Which lines in the material below contain the word "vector"? Copy each of them.

### SUPPLIED DATA
:::::

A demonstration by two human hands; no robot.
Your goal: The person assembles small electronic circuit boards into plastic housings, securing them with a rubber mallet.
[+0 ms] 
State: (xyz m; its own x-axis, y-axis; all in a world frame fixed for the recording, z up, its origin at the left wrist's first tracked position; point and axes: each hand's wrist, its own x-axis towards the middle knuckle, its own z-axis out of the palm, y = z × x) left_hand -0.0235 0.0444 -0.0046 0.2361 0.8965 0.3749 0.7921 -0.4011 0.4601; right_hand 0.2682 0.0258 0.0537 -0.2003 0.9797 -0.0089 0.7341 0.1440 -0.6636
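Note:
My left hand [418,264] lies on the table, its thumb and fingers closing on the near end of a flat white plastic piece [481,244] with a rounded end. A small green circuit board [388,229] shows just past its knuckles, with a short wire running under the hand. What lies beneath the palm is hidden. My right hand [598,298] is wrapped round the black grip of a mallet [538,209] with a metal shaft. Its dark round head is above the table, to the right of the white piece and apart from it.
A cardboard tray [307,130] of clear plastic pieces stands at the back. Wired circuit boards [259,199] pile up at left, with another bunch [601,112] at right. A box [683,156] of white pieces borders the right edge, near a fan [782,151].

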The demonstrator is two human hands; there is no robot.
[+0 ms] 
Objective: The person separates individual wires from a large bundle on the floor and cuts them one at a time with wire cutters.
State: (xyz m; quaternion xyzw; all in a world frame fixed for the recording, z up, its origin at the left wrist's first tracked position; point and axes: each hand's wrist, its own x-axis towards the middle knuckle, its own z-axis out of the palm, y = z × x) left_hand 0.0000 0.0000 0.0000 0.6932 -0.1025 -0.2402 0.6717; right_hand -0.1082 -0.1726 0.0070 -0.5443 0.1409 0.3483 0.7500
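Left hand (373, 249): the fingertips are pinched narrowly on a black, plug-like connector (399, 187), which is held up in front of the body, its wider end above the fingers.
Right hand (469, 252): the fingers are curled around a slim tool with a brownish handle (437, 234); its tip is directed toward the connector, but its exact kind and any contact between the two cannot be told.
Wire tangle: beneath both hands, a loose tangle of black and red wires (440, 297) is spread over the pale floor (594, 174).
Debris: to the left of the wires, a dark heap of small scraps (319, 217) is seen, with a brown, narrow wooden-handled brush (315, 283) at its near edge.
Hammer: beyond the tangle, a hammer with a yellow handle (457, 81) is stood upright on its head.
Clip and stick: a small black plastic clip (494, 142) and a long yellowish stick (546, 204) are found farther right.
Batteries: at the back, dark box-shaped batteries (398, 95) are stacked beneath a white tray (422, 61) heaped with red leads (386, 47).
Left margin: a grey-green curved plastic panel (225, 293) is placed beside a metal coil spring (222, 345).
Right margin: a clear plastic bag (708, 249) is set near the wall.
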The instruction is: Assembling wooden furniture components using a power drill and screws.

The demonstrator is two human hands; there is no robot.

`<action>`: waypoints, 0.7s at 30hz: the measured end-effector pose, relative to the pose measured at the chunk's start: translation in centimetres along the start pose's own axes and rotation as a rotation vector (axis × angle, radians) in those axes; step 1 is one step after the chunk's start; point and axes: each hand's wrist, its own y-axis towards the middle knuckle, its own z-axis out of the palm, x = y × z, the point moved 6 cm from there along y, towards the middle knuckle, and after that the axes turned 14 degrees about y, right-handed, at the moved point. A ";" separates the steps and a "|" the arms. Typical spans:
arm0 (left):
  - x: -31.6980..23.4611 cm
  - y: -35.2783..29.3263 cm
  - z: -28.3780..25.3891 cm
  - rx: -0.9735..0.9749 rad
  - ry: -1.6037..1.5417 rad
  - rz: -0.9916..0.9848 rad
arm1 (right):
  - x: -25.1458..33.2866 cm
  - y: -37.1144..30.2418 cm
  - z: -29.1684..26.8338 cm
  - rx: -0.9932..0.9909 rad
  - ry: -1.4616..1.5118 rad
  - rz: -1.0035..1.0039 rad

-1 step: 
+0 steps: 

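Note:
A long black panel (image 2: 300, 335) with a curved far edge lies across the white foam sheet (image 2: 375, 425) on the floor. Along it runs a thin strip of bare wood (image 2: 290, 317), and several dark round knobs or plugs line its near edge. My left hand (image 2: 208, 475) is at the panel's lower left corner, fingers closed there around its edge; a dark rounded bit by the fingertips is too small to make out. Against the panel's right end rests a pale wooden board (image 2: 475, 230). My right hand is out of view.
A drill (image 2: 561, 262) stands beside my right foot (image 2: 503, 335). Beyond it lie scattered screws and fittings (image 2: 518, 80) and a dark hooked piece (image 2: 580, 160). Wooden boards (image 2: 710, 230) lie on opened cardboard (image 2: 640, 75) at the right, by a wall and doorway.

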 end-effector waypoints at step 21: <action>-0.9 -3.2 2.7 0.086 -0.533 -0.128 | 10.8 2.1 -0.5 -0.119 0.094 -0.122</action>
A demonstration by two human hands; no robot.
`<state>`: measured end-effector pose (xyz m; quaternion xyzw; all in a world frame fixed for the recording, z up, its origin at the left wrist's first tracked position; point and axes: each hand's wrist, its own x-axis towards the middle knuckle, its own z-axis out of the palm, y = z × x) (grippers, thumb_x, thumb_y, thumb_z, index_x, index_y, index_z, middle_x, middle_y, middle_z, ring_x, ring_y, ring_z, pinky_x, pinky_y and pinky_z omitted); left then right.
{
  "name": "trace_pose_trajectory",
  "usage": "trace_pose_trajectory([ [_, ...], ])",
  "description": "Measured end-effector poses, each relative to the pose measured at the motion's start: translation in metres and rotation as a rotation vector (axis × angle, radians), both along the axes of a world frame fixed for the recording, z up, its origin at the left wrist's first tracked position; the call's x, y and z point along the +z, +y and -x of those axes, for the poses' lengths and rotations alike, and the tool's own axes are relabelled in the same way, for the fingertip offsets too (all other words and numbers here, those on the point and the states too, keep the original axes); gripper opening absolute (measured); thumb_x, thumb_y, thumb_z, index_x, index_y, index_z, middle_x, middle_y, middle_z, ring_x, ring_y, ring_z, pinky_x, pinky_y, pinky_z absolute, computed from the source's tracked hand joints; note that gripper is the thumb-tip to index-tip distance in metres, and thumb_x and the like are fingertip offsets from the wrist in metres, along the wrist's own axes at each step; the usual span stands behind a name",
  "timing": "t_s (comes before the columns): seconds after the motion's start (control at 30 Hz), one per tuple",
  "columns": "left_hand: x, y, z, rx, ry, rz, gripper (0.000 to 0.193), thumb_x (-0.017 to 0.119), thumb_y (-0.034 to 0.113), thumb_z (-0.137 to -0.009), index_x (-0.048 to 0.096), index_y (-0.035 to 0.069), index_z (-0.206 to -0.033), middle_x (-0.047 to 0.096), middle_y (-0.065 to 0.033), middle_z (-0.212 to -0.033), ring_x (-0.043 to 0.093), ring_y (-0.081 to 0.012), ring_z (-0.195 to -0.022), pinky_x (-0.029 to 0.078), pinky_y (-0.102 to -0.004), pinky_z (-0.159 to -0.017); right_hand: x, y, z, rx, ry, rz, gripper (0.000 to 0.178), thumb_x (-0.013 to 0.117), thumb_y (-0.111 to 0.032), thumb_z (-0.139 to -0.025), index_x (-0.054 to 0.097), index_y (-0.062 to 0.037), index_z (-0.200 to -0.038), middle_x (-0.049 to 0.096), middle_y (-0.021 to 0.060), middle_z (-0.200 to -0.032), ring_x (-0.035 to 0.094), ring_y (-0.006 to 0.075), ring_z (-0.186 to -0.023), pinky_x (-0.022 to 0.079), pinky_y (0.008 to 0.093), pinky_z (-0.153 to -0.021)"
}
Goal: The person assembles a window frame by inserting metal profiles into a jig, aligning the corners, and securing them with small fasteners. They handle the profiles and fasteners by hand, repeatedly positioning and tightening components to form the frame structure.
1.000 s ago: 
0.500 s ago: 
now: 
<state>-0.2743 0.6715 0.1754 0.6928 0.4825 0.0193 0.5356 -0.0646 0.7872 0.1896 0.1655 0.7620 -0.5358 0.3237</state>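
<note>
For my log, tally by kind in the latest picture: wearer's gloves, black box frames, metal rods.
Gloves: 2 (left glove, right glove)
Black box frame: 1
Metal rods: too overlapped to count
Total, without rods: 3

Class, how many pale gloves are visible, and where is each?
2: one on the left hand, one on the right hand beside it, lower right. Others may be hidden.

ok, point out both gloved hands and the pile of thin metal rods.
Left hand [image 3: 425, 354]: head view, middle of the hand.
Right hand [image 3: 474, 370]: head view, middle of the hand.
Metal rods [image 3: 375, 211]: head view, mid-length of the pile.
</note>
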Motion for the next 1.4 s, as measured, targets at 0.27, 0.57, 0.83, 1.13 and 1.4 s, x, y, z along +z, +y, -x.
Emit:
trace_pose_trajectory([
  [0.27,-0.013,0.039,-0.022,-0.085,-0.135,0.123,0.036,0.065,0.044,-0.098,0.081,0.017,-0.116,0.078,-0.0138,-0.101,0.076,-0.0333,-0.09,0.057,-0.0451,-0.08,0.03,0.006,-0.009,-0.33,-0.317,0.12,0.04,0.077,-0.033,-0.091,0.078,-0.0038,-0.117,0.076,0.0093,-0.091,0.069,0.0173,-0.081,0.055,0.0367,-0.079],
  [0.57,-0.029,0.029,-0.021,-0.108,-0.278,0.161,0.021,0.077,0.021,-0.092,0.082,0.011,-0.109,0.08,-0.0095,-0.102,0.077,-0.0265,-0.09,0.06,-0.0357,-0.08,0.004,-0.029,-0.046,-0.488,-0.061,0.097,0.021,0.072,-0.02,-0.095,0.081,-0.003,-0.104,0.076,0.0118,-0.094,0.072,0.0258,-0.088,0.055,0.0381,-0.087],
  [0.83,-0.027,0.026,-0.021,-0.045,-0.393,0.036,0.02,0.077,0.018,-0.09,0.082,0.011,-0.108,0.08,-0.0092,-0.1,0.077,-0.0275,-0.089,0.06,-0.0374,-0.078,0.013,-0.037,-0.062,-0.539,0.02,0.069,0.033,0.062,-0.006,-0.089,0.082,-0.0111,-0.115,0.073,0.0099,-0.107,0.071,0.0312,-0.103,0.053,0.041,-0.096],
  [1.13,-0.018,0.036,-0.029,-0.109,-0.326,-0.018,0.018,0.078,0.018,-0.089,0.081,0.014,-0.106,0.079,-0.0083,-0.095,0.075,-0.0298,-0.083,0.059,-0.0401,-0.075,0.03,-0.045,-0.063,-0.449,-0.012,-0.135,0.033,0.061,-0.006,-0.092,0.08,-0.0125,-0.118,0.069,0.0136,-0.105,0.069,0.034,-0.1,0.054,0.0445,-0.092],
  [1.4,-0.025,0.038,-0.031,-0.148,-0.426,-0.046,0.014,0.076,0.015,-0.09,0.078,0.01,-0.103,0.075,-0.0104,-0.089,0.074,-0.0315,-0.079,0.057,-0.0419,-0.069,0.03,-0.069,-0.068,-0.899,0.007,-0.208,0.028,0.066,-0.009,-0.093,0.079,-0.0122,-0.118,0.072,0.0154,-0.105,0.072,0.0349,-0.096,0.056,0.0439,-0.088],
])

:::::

### RESPONSE TO THIS EXERCISE
`<action>`: waypoints, 0.7s at 30hz: the measured end-effector pose, relative to the pose measured at the chunk's start: translation in centimetres along the start pose's own axes and rotation as a rotation vector (axis × angle, radians) in those axes; step 1 is one step after the chunk's start; point and axes: each hand's wrist, its own y-axis towards the middle knuckle, its own z-axis out of the palm, x = y × z, the point moved 6 cm from there along y, towards the middle knuckle, and after that the axes turned 14 degrees about y, right-handed, at the moved point. A ";" separates the steps and a "|" the arms. Typical spans:
  "description": "Measured end-effector poses, each relative to the pose measured at the motion's start: translation in metres and rotation as a rotation vector (axis × angle, radians), both along the axes of a world frame fixed for the recording, z up, its origin at the left wrist's first tracked position; the call's x, y and z point along the +z, +y and -x of those axes, for the poses' lengths and rotations alike, and the tool's own axes are relabelled in the same way, for the fingertip offsets too (all other words and numbers here, those on the point and the states too, keep the original axes); gripper opening absolute (measured); thumb_x, thumb_y, thumb_z, index_x, index_y, index_z, middle_x, middle_y, middle_z, ring_x, ring_y, ring_z, pinky_x, pinky_y, pinky_z absolute, computed from the source's tracked hand joints; note that gripper is the thumb-tip to index-tip distance in metres, and thumb_x and the like are fingertip offsets from the wrist in metres, along the wrist's own axes at each step; the usual span stands behind a name",

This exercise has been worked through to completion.